I don’t really know where to start but me and my partner have been together 10 years and have two children. Previously I have found out that when he is on nights out he gets women’s numbers - said he doesn’t do anything with them and if he’s given his number and they message he doesn’t respond. I gave him the benefit of the doubt but about a year and a half ago made my boundaries very clear, you should not be exchanging numbers and acting single when your out. My stance is don’t do anything you wouldn’t do if I was there, I genuinely dont care if he talks to women etc but I made it very clear and set my boundaries. Since then his communication is so much better and he doesn’t go out as much as he used to. BUT a few weeks ago he went out a few nights in one weekend and then a few days after a family member was sent a video of him on a girls Instagram where he dances with her and then there is a photo of him picking her up. This is a huge coincidence that it got back to me as someone who I am mutual friends with vaguely recognised him so that’s how it was flagged up.
We have had a few trust issues in the past but nothing is ever enough for me to leave him (or I haven’t got the proof he isn’t telling the truth).
My issue is crossing my boundary and also saying he’s single and asking for the girls number - again after I have previously made it clear this is a boundary for me. She told him they live to far away and didn’t give her number but apparently he then said oh it’s not that far, we can go on a double date.
We are supposed to be wedding planning next year but this is giving me bad vibes and I just don’t know what to do. This girl is also opposite to me in looks and the whole thing is just making me feel insecure. Any advice would be appreciated, I know there’s worse out there but it just feels like I’m not being respected. We have worked really hard on improving our relationship over the years and we parent very well together but I don’t think I can accept that this is part of my life and I’m also very embarrassed that this has been seen by numerous people I know!
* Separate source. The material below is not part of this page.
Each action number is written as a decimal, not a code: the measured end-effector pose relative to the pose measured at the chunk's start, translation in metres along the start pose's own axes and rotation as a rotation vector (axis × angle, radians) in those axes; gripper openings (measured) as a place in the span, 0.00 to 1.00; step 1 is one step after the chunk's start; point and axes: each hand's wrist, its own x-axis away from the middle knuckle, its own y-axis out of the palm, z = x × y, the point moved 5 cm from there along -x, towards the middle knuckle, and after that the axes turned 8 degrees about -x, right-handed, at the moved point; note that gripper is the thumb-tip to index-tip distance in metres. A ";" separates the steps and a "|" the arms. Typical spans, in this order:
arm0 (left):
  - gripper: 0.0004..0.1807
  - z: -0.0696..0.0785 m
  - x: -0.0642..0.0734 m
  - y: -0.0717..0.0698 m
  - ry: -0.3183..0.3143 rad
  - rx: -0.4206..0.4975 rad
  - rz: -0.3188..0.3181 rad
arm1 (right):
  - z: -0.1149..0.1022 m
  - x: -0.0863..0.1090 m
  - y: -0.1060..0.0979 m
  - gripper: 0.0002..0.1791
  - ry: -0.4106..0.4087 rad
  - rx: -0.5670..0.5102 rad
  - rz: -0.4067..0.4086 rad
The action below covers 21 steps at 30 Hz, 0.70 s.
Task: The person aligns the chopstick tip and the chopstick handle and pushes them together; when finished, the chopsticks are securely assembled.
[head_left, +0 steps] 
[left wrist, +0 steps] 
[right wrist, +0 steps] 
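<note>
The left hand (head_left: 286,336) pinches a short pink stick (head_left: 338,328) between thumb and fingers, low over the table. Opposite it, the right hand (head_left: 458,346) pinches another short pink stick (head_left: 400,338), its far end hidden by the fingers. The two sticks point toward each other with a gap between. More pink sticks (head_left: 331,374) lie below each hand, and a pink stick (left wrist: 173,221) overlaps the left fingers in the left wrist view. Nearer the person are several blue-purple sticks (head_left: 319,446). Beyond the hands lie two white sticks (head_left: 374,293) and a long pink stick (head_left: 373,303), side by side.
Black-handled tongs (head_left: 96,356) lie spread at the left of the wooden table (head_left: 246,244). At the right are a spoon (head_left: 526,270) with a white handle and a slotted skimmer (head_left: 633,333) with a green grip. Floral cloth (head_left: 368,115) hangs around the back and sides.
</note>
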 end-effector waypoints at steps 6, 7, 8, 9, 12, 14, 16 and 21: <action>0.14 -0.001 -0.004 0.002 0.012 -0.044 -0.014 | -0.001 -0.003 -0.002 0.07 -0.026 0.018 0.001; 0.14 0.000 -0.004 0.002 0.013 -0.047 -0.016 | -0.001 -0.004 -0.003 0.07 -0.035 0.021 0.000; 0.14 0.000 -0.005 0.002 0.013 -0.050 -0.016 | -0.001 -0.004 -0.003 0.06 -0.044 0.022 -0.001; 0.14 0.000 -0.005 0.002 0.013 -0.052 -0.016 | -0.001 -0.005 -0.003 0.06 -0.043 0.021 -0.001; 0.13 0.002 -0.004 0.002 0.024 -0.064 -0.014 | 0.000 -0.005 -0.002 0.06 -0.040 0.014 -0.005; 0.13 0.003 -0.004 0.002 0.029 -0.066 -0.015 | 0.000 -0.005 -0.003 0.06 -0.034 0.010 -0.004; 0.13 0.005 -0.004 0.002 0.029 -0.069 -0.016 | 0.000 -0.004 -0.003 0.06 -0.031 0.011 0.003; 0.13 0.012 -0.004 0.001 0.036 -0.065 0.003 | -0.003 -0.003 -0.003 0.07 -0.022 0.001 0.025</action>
He will never change. Don't marry this guy. The longer you stay with him the more painful this behaviour will be. You deserve respect and love

Meteorite87 · 11/12/2025 19:53

Cgy · 10/12/2025 23:27

I’ve always said I don’t think I’m hearing the 100% truth but I also know he likes attention. I don’t think he’d have sex with anyone else but honestly at this point I’m just fed up. It’s just hard to say your ending a relationship without more evidence of what’s actually happened / don’t know if that makes sense?

Even if* it is true he is not doing anything "physical' with these women, you deserve so much better than someone who acts as if he is single.

Sassylovesbooks · 11/12/2025 20:10

Your partner goes out with friends, and once he's left the house, you and your children don't exist for the evening. He tells women he's single, he accepts phone numbers from them, gives them his and is at the very least flirting. If he has no interest in meeting up or messaging these women, then why is he giving them HIS number?????!!! I understand an interested woman giving him their number, he has no control over that. However, he does have control over who he's giving his number too!! So yes, he is interested in these women, otherwise why accept their number?? He's disrespecting you, your relationship and his family. Unfortunately, this type of behaviour can be the start of cheating, at the moment he's just dipping his toe into the water. You have no idea if he's just been flirting or if there's been kissing or any touching. Regardless, he's not very trustworthy is he? Don't marry him, because I think you could be back on here in a short time telling us, that your husband has been having an affair or numerous ONS. He's showing you who he is, please believe him.